━━━ RAW DATA ━━━

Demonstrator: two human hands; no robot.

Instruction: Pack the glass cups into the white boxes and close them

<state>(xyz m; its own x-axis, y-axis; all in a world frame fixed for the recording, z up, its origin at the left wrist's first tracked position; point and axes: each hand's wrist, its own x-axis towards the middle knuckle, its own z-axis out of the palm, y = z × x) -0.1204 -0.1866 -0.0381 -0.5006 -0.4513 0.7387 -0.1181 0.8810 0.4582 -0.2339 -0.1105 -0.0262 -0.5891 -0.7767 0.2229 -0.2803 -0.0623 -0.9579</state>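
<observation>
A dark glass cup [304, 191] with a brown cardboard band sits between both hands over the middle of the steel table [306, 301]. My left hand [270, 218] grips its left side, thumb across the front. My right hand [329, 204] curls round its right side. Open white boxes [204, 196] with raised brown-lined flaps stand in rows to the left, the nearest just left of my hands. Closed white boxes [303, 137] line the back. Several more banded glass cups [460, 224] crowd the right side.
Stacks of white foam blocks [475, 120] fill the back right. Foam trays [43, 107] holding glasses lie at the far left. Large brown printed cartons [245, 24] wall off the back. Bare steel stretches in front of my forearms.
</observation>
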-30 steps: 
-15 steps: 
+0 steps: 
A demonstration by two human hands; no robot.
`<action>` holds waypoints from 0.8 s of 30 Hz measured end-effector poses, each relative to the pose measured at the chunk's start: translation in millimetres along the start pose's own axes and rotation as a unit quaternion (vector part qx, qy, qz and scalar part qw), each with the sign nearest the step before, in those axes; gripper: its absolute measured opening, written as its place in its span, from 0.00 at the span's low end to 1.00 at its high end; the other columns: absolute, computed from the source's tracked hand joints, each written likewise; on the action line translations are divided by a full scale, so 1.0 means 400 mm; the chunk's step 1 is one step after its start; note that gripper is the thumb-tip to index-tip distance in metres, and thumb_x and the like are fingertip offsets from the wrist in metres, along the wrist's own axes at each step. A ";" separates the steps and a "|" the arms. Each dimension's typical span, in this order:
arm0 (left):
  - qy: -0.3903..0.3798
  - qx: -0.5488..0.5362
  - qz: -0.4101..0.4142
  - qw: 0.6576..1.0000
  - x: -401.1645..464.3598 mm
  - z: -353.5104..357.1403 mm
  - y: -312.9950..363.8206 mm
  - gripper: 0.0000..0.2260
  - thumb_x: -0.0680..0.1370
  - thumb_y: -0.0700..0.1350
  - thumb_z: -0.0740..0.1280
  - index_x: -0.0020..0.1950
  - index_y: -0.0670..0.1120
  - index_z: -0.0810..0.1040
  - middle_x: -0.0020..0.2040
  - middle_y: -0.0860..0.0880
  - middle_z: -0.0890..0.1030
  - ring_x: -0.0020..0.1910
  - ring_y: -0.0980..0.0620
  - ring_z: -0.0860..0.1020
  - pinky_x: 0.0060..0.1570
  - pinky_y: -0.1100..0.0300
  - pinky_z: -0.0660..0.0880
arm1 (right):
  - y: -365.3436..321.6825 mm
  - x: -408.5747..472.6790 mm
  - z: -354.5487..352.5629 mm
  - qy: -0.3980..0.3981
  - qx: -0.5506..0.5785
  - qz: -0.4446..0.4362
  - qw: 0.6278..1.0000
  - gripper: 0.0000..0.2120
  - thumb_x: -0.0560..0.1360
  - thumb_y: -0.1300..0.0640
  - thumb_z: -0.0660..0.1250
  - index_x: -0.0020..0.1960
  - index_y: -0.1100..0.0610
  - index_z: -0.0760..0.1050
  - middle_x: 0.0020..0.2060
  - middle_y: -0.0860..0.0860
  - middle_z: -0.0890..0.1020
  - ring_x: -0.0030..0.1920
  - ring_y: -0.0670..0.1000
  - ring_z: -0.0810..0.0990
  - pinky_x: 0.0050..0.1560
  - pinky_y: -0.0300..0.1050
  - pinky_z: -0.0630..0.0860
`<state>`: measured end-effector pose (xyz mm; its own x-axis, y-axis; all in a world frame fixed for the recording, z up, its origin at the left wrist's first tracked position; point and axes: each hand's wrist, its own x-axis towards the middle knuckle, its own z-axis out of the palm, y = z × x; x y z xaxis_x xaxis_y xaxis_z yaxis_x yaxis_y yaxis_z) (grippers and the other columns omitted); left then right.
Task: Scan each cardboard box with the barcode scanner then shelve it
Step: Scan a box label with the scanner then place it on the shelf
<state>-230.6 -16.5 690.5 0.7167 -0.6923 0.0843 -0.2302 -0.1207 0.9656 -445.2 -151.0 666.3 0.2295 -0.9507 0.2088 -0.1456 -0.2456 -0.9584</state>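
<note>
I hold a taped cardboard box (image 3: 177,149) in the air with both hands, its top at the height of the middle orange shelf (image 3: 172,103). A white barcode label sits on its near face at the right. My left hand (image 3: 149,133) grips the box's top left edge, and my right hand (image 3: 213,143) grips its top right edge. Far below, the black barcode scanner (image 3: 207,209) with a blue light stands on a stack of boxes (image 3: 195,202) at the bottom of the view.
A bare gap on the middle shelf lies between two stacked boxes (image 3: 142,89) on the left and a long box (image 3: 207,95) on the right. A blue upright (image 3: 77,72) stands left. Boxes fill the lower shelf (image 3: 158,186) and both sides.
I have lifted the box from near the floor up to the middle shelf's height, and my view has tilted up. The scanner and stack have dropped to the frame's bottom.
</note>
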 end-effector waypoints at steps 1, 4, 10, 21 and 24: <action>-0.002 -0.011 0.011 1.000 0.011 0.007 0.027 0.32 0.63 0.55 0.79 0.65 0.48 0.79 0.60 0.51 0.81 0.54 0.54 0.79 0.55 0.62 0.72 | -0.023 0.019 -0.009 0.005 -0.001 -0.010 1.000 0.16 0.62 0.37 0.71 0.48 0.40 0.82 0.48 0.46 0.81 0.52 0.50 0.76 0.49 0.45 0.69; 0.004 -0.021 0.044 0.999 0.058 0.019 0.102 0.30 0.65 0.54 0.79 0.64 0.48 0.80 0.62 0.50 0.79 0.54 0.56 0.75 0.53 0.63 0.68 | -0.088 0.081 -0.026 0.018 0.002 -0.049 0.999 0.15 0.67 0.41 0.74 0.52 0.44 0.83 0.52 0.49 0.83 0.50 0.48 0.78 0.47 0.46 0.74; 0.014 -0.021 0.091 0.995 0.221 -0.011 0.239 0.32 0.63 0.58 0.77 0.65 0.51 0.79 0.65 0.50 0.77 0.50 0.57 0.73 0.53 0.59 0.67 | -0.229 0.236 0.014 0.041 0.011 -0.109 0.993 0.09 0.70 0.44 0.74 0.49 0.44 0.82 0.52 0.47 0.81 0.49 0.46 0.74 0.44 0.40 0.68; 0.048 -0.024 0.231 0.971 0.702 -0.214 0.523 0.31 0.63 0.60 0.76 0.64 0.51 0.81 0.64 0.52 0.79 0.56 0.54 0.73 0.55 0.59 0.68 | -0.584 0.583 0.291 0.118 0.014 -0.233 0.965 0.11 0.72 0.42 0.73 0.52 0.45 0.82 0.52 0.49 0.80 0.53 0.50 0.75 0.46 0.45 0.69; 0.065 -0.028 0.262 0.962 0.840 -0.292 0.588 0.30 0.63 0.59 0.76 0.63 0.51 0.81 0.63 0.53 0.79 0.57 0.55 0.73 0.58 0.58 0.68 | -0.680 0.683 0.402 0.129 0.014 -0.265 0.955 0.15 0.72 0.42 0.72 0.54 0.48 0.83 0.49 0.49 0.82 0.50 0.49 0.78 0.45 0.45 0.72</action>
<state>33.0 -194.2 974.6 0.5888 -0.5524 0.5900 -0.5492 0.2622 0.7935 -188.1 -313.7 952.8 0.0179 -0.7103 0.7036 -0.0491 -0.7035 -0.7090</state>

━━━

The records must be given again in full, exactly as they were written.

=== ANSWER TO THIS EXERCISE ===
Demonstrator: two human hands; no robot.

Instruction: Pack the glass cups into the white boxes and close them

<state>(xyz m; its own x-axis, y-axis; all in a world frame fixed for the recording, z up, its origin at the left wrist's first tracked position; point and axes: each hand's wrist, its own x-axis towards the middle knuckle, its own z-axis out of the palm, y = z × x) -0.1204 -0.1866 -0.0381 -0.5006 -0.4513 0.7387 -0.1181 0.8810 0.4582 -0.2339 -0.1105 -0.0262 -0.5891 -0.7767 0.2229 -0.2803 -0.0623 -0.9579</state>
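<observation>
A dark glass cup [304, 191] with a brown cardboard band sits between both hands over the middle of the steel table [306, 301]. My left hand [270, 218] grips its left side, thumb across the front. My right hand [329, 204] curls round its right side. Open white boxes [204, 196] with raised brown-lined flaps stand in rows to the left, the nearest just left of my hands. Closed white boxes [303, 137] line the back. Several more banded glass cups [460, 224] crowd the right side.
Stacks of white foam blocks [475, 120] fill the back right. Foam trays [43, 107] holding glasses lie at the far left. Large brown printed cartons [245, 24] wall off the back. Bare steel stretches in front of my forearms.
</observation>
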-30 steps: 
-15 steps: 
+0 steps: 
A demonstration by two human hands; no robot.
`<action>` holds waypoints from 0.8 s of 30 Hz measured end-effector poses, each relative to the pose measured at the chunk's start: translation in millimetres along the start pose's own axes and rotation as a unit quaternion (vector part qx, qy, qz and scalar part qw), each with the sign nearest the step before, in those axes; gripper: its absolute measured opening, written as its place in its span, from 0.00 at the span's low end to 1.00 at its high end; the other columns: absolute, computed from the source's tracked hand joints, each written likewise; on the action line translations are divided by a full scale, so 1.0 means 400 mm; the chunk's step 1 is one step after its start; note that gripper is the thumb-tip to index-tip distance in metres, and thumb_x and the like are fingertip offsets from the wrist in metres, along the wrist's own axes at each step. A ";" separates the steps and a "|" the arms. Each dimension's typical span, in this order:
arm0 (left):
  - qy: -0.3903..0.3798
  - qx: -0.5488..0.5362
  - qz: -0.4101..0.4142
  - qw: 0.6576..1.0000
  - x: -401.1645..464.3598 mm
  - z: -353.5104..357.1403 mm
  - y: -312.9950..363.8206 mm
  - gripper: 0.0000..0.2260
  - thumb_x: -0.0680..0.1370
  - thumb_y: -0.0700..0.1350
  - thumb_z: -0.0740..0.1280
  - index_x: -0.0020..0.1950
  - index_y: -0.0670..0.1120
  - index_z: -0.0810..0.1040
  - middle_x: -0.0020..0.2040
  - middle_y: -0.0860..0.0880
  - middle_z: -0.0890..0.1030
  - ring_x: -0.0020..0.1910
  - ring_y: -0.0980..0.0620
  - ring_z: -0.0860..0.1020
  - pinky_x: 0.0060..0.1570
  - pinky_y: -0.1100..0.0300
  - pinky_z: -0.0660..0.0880
arm1 (right):
  - y: -365.3436..321.6825 mm
  - x: -408.5747..472.6790 mm
  - z: -354.5487..352.5629 mm
  - qy: -0.3980..0.3981
  - qx: -0.5506..0.5785
  - qz: -0.4446..0.4362
  - qw: 0.6278..1.0000
  - gripper: 0.0000..0.2120
  - thumb_x: -0.0560..0.1360
  - thumb_y: -0.1300..0.0640
  - thumb_z: -0.0660..0.1250
  - index_x: -0.0020..0.1960
  - index_y: -0.1100..0.0610
  - index_z: -0.0760..0.1050
  - middle_x: 0.0020..0.2060
  - middle_y: -0.0860..0.0860
  - middle_z: -0.0890..0.1020
  - ring_x: -0.0030..0.1920
  - ring_y: -0.0670..0.1000
  - ring_z: -0.0810..0.0990
  - pinky_x: 0.0050..0.1560
  - pinky_y: -0.0300..0.1050
  - pinky_z: -0.0630..0.0860
`<state>`: measured end-effector pose (xyz mm; its own x-axis, y-axis; all in a world frame fixed for the recording, z up, its origin at the left wrist's first tracked position; point and axes: each hand's wrist, its own x-axis towards the middle knuckle, its own z-axis out of the palm, y = z × x; x y z xaxis_x xaxis_y xaxis_z yaxis_x yaxis_y yaxis_z) (grippers and the other columns omitted); left then right.
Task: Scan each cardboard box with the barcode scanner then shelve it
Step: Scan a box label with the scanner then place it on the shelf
<state>-230.6 -16.5 690.5 0.7167 -0.6923 0.0843 -0.2302 -0.1207 0.9656 -445.2 -151.0 666.3 0.2295 -0.9507 0.2088 -0.1456 -0.2456 -0.9584</state>
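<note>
I hold a taped cardboard box (image 3: 177,149) in the air with both hands, its top at the height of the middle orange shelf (image 3: 172,103). A white barcode label sits on its near face at the right. My left hand (image 3: 149,133) grips the box's top left edge, and my right hand (image 3: 213,143) grips its top right edge. Far below, the black barcode scanner (image 3: 207,209) with a blue light stands on a stack of boxes (image 3: 195,202) at the bottom of the view.
A bare gap on the middle shelf lies between two stacked boxes (image 3: 142,89) on the left and a long box (image 3: 207,95) on the right. A blue upright (image 3: 77,72) stands left. Boxes fill the lower shelf (image 3: 158,186) and both sides.
I have lifted the box from near the floor up to the middle shelf's height, and my view has tilted up. The scanner and stack have dropped to the frame's bottom.
</note>
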 end-effector waypoints at steps 1, 4, 10, 21 and 24: <action>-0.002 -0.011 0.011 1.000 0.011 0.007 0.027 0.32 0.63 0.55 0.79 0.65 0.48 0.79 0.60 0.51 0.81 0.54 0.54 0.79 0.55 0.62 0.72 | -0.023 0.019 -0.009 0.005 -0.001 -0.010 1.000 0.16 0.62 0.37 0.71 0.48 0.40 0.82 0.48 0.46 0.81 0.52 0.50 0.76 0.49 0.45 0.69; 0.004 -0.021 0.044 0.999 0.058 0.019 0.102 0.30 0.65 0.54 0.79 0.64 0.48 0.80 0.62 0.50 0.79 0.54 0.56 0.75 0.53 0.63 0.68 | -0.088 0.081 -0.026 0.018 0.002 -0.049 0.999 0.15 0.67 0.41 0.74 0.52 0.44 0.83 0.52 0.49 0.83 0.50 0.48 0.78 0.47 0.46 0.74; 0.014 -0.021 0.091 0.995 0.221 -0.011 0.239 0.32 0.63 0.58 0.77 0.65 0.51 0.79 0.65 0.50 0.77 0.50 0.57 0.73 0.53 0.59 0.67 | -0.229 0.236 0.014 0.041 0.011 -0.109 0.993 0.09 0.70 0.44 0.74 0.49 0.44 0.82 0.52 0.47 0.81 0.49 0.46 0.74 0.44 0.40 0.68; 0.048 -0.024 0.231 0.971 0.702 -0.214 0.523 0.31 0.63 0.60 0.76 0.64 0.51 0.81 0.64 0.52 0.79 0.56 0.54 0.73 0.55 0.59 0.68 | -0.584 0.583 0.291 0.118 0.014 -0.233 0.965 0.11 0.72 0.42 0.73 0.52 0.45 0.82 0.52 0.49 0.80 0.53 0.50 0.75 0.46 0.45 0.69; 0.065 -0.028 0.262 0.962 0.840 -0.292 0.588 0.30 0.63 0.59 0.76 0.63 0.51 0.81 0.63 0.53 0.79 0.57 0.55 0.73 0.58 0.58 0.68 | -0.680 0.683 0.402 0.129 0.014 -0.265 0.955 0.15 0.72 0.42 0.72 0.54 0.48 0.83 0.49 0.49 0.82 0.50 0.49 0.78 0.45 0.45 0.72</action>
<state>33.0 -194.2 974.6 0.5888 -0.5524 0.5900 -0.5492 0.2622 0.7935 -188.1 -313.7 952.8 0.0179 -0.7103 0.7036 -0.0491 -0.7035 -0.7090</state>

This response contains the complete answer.